Vacancy-mediated electronic localization and phase transition in cubic Sb2Te3

Abstract Sb2Te3 is a very promising phase-change material due to its fast reversible phase transition between the amorphous and crystal phases. Crystalline Sb2Te3 can adopt the cubic (rock-salt) or rhombohedral structure, and for the cubic Sb2Te3 which is metastable, 33.3% vacancies exist in the Sb sublattice. The intrinsic vacancies which normally have significant effects on the fundamental property of the phase-change material need to be thoroughly studied for the practical application of Sb2Te3. In this work, by using ab initio calculations, various configurations of the vacancies with different randomness as well as their effects on the electronic property and phase transition of cubic Sb2Te3 are investigated. We found that the vacancy configurations that have rather small energy difference can exhibit contrast electronic property and different localized states near Fermi level.
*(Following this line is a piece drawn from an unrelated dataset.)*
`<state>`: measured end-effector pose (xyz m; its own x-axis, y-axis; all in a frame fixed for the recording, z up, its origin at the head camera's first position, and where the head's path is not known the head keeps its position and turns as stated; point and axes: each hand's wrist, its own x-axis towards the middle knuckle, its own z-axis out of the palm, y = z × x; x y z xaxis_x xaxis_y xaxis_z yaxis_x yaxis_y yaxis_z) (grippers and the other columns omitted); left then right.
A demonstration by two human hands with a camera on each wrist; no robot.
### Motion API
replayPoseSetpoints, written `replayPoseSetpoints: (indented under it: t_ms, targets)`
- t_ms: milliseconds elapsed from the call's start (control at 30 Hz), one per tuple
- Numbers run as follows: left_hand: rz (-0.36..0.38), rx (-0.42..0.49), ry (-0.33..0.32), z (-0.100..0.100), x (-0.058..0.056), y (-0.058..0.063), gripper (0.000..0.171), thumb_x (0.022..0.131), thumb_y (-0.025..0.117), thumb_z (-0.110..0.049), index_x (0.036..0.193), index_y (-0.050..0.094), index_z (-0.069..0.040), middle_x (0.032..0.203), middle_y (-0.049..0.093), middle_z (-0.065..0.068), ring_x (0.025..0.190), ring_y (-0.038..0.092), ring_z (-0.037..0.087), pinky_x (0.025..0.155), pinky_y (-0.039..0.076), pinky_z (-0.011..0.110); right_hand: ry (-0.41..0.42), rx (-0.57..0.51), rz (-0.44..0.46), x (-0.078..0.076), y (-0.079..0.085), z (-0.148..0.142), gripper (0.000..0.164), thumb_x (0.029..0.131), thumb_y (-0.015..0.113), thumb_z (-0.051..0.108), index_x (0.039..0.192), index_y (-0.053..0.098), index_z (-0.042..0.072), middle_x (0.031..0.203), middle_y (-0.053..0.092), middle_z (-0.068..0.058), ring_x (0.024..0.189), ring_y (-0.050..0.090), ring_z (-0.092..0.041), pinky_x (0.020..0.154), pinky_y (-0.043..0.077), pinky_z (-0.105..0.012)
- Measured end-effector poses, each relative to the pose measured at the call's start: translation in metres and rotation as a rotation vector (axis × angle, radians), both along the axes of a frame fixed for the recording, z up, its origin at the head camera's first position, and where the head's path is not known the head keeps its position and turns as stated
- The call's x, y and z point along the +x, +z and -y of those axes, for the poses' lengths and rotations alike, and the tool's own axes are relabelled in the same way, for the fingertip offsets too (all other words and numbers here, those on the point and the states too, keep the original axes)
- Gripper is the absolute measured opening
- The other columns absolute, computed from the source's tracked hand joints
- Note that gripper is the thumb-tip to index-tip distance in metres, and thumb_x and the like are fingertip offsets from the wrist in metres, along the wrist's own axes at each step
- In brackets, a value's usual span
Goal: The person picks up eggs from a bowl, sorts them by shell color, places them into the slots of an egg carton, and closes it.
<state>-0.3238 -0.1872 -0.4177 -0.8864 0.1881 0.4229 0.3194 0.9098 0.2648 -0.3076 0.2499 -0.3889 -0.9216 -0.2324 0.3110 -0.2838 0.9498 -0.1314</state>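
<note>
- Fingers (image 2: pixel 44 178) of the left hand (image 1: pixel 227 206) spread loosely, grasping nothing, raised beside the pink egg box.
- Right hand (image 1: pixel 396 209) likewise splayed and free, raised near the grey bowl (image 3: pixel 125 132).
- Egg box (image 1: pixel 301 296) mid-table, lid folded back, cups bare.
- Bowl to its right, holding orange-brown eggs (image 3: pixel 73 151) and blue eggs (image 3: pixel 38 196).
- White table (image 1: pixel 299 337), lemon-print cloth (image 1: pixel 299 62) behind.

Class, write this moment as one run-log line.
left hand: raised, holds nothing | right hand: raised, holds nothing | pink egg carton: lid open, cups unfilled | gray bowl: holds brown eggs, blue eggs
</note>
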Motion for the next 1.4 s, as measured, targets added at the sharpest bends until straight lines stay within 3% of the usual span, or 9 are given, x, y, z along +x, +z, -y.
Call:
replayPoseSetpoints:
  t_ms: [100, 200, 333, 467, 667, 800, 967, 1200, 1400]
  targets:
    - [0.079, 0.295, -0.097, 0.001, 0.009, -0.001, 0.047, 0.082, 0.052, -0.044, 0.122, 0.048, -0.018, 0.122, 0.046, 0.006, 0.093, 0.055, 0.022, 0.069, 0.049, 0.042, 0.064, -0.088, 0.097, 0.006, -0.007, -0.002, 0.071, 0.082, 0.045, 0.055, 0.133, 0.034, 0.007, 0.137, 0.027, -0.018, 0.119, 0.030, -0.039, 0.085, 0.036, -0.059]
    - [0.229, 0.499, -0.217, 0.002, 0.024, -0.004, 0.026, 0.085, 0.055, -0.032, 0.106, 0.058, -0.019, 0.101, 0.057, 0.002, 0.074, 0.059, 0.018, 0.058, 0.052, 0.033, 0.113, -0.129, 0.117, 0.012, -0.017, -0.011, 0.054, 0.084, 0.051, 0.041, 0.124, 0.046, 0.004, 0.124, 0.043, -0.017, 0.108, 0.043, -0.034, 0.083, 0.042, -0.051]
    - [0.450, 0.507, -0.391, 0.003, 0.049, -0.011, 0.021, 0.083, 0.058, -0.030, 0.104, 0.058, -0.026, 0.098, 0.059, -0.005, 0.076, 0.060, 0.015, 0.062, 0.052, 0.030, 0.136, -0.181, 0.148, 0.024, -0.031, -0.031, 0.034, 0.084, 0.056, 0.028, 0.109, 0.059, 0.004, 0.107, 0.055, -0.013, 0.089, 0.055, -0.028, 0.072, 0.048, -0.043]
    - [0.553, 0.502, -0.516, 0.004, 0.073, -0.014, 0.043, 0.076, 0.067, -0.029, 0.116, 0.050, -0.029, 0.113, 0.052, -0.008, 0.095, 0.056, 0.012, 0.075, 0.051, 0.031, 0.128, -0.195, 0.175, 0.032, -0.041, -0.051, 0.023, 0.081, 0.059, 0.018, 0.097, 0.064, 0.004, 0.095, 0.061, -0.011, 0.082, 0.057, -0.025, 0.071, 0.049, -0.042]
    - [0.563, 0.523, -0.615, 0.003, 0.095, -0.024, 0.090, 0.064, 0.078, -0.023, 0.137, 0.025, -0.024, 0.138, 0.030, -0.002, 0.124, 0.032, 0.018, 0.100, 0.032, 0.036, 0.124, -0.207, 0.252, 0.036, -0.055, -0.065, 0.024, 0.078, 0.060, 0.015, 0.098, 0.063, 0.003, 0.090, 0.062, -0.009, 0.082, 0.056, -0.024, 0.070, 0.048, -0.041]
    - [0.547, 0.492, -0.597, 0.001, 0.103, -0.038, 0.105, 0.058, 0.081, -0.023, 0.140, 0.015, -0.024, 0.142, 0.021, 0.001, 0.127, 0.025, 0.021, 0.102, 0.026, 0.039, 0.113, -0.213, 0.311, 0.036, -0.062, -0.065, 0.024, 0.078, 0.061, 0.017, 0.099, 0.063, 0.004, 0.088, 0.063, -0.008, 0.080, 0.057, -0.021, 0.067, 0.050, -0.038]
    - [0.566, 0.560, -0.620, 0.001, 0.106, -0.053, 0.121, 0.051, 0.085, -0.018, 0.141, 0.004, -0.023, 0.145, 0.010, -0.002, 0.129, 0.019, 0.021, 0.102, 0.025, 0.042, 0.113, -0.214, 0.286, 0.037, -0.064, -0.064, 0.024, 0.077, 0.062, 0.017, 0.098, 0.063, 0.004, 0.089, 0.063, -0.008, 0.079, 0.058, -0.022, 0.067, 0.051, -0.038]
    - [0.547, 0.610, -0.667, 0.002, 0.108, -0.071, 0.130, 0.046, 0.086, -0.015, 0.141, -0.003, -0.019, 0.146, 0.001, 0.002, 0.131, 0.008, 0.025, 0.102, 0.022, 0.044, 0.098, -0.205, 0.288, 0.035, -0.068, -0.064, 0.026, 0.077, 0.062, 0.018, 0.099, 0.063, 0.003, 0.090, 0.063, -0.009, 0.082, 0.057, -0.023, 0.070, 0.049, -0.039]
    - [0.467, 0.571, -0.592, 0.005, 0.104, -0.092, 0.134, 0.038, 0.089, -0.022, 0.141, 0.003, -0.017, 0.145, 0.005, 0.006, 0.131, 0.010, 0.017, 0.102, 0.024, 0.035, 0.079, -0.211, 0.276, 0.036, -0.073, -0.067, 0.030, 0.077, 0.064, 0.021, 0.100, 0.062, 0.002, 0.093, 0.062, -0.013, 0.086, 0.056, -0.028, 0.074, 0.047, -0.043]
Furthermore, the migration of Sb atom and the lattice transformation accounting for the phase transition between cubic and rhombohedral Sb2Te3 have smaller energy barrier than those in Ge-Sb-Te compound, which should be responsible for the metastability of cubic Sb2Te3 and its rapid transition to the rhombohedral phase. Our results provide a comprehensive understanding of cubic Sb2Te3 and may offer new insight into the development of phase-change memory based on Sb2Te3.